THE TASK: Transcribe the data underneath exactly, keeping every word in place.

DATA BELOW:
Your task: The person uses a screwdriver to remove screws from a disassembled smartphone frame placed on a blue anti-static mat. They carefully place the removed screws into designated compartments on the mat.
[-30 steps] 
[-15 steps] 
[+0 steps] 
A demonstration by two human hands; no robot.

SOLUTION FOR THIS PROBLEM:
Your task: The person uses a screwdriver to remove screws from a disassembled smartphone frame placed on a blue anti-static mat. They carefully place the removed screws into designated compartments on the mat.
[-30 steps] 
[-15 steps] 
[+0 steps] 
A demonstration by two human hands; no robot.

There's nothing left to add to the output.